WHAT YOU SHOULD DO: Take the records below from their first line to the line with "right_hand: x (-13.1", and restate those lines word for word.

DATA SUPPLIED:
******************************
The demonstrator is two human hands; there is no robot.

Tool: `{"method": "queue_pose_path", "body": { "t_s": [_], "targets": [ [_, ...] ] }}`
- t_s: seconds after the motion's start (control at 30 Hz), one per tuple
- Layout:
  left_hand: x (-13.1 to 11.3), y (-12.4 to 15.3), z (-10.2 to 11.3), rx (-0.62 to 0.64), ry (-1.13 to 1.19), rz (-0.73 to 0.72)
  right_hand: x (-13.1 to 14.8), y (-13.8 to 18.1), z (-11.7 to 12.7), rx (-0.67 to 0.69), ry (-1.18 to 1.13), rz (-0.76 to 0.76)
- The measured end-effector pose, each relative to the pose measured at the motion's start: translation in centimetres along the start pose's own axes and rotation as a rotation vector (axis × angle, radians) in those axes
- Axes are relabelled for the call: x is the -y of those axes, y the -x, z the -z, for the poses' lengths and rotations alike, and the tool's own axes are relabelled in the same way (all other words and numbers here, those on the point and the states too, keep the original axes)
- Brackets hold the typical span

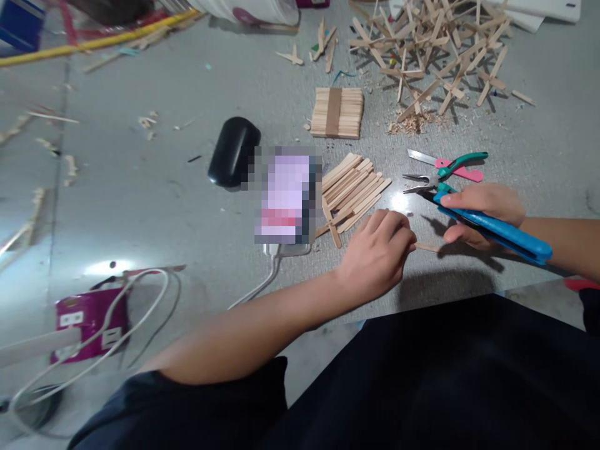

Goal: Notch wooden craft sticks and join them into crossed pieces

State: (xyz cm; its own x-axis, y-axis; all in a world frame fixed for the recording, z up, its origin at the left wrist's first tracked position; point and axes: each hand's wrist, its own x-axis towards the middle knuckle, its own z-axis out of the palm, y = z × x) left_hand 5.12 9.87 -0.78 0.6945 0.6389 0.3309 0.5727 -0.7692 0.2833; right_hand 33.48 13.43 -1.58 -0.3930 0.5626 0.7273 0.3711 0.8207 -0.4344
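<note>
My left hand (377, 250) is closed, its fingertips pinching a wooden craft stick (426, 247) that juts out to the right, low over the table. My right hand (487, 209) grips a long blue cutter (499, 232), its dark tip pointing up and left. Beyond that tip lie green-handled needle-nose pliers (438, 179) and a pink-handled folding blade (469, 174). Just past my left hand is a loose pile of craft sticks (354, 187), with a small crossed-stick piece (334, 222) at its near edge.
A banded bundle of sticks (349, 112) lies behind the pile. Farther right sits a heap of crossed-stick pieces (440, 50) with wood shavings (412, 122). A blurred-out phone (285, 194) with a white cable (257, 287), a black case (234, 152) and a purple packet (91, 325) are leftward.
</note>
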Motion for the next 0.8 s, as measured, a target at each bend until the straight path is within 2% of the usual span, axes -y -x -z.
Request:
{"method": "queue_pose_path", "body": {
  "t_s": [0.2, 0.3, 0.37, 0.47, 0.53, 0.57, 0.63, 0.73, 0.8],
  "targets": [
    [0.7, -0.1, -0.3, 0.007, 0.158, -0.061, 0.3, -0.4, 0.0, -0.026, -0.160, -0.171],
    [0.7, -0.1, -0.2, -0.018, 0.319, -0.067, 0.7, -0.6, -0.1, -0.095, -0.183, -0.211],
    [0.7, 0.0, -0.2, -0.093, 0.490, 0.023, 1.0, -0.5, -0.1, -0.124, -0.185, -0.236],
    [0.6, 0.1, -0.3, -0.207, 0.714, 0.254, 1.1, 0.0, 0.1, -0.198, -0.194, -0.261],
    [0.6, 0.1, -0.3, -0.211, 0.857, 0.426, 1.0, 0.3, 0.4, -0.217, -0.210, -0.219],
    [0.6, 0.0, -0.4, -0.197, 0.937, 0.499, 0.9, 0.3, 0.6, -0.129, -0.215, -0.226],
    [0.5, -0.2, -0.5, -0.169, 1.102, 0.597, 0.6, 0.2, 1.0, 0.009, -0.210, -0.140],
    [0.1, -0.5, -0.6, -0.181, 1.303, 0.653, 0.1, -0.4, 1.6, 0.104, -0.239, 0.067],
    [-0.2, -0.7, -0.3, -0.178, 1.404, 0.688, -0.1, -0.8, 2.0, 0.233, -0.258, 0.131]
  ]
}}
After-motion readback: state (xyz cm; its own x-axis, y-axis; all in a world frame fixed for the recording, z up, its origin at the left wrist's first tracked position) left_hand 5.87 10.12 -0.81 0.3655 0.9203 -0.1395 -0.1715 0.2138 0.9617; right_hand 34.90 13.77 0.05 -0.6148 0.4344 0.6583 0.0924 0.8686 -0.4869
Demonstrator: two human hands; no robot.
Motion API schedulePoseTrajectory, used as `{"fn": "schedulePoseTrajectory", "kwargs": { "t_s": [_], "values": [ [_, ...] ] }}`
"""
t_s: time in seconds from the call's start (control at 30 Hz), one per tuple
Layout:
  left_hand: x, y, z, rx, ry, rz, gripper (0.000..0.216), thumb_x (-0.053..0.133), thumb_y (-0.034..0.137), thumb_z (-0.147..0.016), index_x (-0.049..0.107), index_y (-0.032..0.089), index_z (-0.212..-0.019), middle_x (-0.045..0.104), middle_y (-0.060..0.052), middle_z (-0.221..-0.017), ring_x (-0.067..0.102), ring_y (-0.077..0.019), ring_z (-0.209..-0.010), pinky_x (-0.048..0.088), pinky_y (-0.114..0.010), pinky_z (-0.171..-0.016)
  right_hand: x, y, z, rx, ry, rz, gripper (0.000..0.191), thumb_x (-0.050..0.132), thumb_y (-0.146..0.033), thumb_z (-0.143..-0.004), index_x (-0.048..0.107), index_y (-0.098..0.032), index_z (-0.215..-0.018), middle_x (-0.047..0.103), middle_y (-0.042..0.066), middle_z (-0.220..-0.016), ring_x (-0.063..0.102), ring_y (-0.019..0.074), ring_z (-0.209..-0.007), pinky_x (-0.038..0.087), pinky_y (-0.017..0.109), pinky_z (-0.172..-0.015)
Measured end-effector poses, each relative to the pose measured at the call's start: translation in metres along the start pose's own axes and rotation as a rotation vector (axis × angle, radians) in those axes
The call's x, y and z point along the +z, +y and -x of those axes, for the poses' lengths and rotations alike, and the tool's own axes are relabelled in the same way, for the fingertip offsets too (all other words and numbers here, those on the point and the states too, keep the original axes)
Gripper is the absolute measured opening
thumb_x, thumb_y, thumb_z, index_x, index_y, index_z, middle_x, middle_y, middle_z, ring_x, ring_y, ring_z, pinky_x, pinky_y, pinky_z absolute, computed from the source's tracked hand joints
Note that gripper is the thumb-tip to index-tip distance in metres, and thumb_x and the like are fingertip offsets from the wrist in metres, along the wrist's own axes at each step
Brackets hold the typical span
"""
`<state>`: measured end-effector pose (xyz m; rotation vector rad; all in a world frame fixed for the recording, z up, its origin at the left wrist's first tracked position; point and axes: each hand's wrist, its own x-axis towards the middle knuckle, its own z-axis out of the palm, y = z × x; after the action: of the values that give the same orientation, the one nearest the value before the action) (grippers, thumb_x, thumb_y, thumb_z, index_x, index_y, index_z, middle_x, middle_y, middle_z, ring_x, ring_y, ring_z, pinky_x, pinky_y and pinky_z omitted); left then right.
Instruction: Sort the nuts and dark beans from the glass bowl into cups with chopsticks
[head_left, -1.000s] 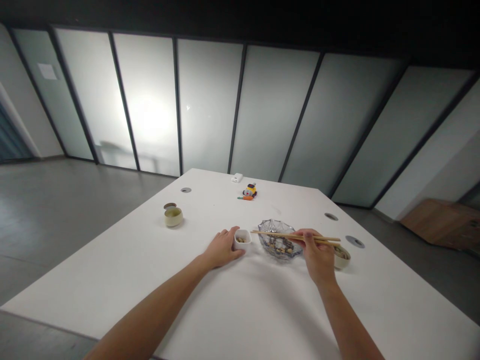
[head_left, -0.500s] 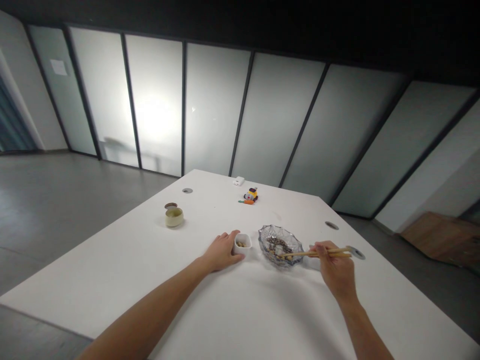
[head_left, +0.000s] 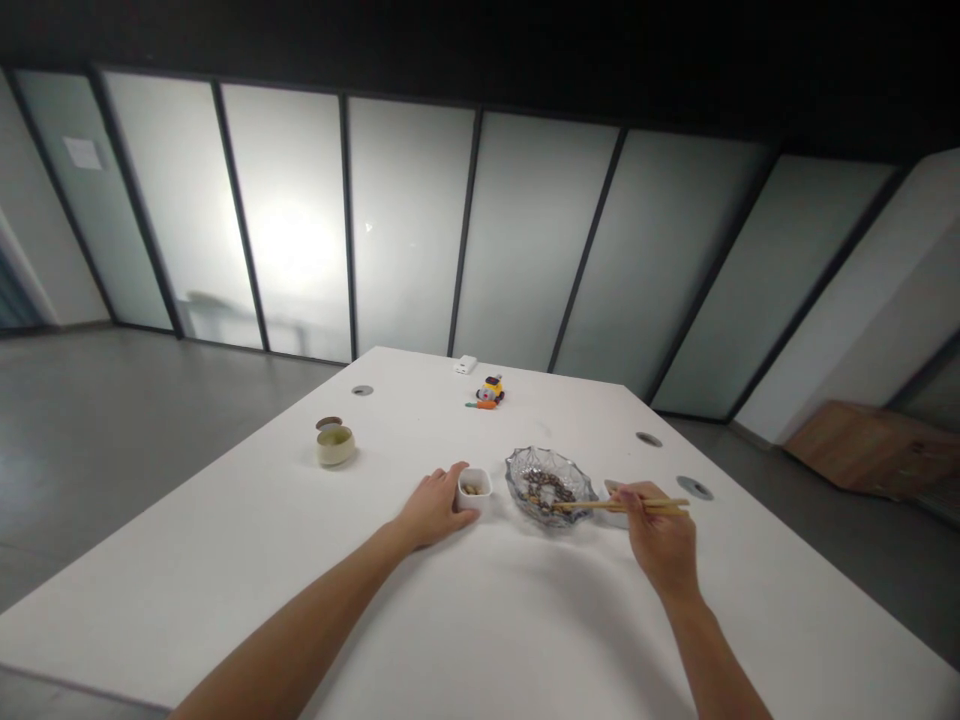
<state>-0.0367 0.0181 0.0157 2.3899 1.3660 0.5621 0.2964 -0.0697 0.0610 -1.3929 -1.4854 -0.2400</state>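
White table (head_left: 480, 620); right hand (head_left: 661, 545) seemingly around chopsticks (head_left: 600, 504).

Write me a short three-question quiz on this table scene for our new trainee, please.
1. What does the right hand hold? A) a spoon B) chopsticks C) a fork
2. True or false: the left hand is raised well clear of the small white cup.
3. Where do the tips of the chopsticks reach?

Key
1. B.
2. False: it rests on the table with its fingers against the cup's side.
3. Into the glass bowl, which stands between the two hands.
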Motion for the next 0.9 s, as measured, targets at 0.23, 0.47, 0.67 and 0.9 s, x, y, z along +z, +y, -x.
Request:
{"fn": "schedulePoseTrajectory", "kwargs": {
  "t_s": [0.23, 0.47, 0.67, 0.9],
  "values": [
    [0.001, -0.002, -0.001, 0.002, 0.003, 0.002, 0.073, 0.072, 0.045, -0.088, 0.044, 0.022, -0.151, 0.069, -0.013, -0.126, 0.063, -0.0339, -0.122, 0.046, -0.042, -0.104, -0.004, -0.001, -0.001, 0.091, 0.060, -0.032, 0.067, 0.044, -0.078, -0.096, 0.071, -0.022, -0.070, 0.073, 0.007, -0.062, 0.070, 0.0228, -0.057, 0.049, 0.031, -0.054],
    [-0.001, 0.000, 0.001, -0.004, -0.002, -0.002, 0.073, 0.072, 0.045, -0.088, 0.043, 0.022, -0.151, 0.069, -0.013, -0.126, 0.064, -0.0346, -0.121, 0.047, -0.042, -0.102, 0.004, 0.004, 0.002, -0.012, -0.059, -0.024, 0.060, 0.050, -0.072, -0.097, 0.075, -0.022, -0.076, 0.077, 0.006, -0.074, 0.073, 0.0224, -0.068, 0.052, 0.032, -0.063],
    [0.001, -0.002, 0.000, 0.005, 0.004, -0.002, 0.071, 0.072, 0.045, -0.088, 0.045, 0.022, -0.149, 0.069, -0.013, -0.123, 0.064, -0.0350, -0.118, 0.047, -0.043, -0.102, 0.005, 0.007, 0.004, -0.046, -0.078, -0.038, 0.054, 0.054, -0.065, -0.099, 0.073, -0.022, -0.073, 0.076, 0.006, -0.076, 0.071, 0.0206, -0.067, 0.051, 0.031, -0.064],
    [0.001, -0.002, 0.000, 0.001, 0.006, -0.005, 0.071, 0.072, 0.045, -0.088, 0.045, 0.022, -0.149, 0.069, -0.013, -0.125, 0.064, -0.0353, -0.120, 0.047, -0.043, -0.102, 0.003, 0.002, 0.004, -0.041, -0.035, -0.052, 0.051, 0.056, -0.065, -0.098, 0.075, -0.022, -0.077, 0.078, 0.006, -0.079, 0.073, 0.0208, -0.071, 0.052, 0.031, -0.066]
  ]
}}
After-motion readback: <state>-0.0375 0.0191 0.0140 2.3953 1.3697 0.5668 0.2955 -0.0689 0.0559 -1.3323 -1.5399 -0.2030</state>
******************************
ANSWER AREA:
The demonstrator is two human hands; there is no robot.

Tool: `{"method": "queue_pose_path", "body": { "t_s": [_], "targets": [ [_, ...] ] }}`
- t_s: seconds after the motion's start (control at 30 Hz), one per tuple
- Layout:
  left_hand: x (-13.1 to 11.3), y (-12.4 to 15.3), z (-10.2 to 11.3), rx (-0.62 to 0.64), ry (-1.13 to 1.19), rz (-0.73 to 0.72)
  right_hand: x (-13.1 to 14.8), y (-13.8 to 18.1), z (-11.7 to 12.7), rx (-0.67 to 0.69), ry (-1.18 to 1.13), rz (-0.76 to 0.76)

With this, the output is complete.